Uma rasa e súbita história de amor.

4,0
Aspectos novelescos (Soap opera) afloram de maneira descomunal hoje em dias nas grandes produções americanas. Geralmente intensificados por uma premissa interessante, os longas, em sua maioria, são entregues como produtos esquecíveis, de teor bastante efêmeros, como um entretenimento excessivamente vazio, sem qualquer tipo de elemento diversificado, abusando de uma fórmula estabelecida nos anos 90, que foi aprimorada na primeira década do século XXI; fazendo o grande público assisti-los de forma automática, forçando uma sensação de espera propagada pelos trailers bastante chamativos e que apresentam, basicamente, as únicas cenas boas do filmes. Mesmo tendo quem leve cinema a sério - e têm seus filmes devidamente lançados - há quem apenas o trate como um passatempo (a grande maioria) e, logicamente, não se trata de um erro social, cada um com seus gostos. O problema é quando a obra tem potencial para se destacar da maioria mas é ofuscada por sistema coercivo. Passageiros poderia ser uma boa e honrada ficção-científica, concebida para acrescentar à arte, criando toda uma base de conversas do público nichado, proliferando discussões reflexivas para ser lembrado como um destes filmes modelares. Porém, como várias das produções norte-americanas recentes, o longa se atribuiu por um roteiro inócuo, personagens pessimamente construídos e acontecimentos previsíveis e importunos.

O longa narra a história de Jim Preston, interpretado por Chris Pratt, um passageiro de uma nave espacial que transporta milhares de pessoas para um planeta colônia, que tem uma avaria em uma de suas câmaras de sono e é despertado 90 anos antes de qualquer outra pessoa. Confrontado pela perspectiva de envelhecer e morrer sozinho, ele então decide acordar um segundo passageiro, Aurora Lane, vivida por Jennifer Lawrence - esta que é retratada de uma maneira bem objetificada - marcando o início do que se tornará uma história única de amor. Apesar da sinopse atraente, que segue com uma premissa bem segmentada onde questões sobre individualidade, moralidade, solidão e benevolência podem ser levantadas, o longa apenas entrega superficialidades: em todo momento, se concretiza o amor de uma maneira obtusa, exuberante, porém inverossímil, sem qualquer sustância incutida.

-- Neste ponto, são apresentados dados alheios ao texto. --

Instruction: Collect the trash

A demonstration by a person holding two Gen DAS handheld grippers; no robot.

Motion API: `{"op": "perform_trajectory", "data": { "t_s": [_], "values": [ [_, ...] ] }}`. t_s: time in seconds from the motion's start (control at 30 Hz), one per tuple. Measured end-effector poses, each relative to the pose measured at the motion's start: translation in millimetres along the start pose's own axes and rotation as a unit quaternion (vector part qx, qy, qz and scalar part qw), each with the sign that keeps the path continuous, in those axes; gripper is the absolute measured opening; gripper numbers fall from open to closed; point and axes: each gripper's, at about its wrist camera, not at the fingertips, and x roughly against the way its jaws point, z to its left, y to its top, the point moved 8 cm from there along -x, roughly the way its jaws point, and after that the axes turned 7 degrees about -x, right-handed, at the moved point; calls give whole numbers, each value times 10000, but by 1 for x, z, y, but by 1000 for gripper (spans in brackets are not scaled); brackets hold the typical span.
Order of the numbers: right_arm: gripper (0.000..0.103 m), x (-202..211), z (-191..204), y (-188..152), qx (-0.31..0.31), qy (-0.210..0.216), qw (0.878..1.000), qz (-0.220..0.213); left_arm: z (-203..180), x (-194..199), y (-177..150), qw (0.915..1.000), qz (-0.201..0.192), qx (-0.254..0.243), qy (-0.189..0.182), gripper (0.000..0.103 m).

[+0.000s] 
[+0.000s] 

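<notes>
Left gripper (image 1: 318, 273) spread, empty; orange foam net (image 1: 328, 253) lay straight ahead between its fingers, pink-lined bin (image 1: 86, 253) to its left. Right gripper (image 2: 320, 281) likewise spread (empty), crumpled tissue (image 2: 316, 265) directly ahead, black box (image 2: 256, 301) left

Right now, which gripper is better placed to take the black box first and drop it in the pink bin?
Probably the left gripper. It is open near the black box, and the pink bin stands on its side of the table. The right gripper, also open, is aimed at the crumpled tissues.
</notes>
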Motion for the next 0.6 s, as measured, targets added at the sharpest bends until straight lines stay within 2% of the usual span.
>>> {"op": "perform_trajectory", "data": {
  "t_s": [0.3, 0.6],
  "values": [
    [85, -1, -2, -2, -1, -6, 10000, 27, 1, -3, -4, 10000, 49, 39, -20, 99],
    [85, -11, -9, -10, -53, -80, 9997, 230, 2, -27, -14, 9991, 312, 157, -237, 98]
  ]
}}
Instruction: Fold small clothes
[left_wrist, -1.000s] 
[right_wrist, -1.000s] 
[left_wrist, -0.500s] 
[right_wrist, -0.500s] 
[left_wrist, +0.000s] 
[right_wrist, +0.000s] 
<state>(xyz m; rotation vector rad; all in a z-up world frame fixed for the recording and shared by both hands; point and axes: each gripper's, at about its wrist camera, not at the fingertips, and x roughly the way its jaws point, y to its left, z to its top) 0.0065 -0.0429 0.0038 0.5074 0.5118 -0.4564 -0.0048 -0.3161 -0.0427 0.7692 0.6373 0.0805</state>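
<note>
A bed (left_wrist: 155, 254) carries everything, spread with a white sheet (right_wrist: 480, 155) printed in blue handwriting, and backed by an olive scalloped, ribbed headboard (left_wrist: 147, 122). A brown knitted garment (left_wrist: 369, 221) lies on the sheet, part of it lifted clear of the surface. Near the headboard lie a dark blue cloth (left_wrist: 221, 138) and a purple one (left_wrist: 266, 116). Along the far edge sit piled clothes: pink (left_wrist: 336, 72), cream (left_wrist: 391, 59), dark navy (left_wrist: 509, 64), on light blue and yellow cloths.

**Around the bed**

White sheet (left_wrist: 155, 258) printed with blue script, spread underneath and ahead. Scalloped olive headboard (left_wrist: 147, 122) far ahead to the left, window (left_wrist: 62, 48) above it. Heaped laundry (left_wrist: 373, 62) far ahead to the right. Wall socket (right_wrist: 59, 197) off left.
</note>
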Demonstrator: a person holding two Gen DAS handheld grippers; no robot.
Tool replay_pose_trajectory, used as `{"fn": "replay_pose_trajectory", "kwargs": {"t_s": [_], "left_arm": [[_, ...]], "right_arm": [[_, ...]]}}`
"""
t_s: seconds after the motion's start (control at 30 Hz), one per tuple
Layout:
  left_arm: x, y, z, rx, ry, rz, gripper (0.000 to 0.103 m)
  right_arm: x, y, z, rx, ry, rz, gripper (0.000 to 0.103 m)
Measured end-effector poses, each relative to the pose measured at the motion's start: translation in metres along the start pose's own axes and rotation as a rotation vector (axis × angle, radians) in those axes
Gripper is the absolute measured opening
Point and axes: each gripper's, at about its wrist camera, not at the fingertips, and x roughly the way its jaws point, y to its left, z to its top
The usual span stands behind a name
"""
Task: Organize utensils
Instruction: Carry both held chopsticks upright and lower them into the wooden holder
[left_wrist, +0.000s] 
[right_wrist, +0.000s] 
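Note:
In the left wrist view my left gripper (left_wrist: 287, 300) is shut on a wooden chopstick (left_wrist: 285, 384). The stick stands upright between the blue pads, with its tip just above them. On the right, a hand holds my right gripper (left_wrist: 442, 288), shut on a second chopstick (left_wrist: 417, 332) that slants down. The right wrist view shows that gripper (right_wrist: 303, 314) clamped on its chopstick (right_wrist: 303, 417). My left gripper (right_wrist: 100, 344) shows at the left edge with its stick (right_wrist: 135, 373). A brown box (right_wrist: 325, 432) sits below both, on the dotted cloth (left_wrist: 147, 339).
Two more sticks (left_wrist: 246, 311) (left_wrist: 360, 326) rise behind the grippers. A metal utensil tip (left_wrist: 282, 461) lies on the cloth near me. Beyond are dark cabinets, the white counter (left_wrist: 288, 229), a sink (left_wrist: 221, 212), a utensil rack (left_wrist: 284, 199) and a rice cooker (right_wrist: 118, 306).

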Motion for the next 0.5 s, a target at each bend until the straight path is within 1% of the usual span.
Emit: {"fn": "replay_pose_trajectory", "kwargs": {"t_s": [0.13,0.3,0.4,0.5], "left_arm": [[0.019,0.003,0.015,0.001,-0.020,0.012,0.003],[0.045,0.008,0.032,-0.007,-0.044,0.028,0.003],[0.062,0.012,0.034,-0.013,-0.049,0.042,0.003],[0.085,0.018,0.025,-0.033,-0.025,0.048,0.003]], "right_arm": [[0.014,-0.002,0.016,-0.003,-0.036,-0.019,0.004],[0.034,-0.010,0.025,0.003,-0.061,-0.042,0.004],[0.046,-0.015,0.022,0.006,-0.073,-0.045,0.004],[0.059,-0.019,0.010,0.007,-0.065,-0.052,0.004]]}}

Passageiros, com seus personagens unilaterais, não apresenta nenhum resquício de complexidade ou subjetividade; sempre a retratação é feita de modo direto, tornando, portanto, como já se esperava, Preston um herói - algo relacionado a um exemplo para ser seguido - esquecendo, de maneira perturbadora, todo o contexto impregnado à narrativa. A grande questão não é o personagem ser este asco humano - existem vários na cultura popular que adoramos - e, em certos momentos, há um sentimento de arrependimento vindo de Jim; mas, não reconhecer seus problemas e erros, gerando uma ausência de autocrítica, que se estabelece numa falsa ética acentuada por um egoísmo travestido de vitimismo, faz qualquer indício sentimental ir por água abaixo. Jennifer Lawrence marca com uma atuação fraca, em uma personagem influenciável, inepta - seus melhores momentos são fortificados pelos caros efeitos especiais - em cena, seus diálogos são vergonhosos, sua atuação é quase nula, vemos um retrato da própria atriz sob seus papéis e o peso que isso tem em sua interpretação, quando tenta ser teatral, mostra-se sem dimensão, abstraindo-se de qualquer força em tela; diferente de Pratt e Michael Sheen - o robô garçom - que conseguem, ao menos, entregar um bom humor em seus maneirismos.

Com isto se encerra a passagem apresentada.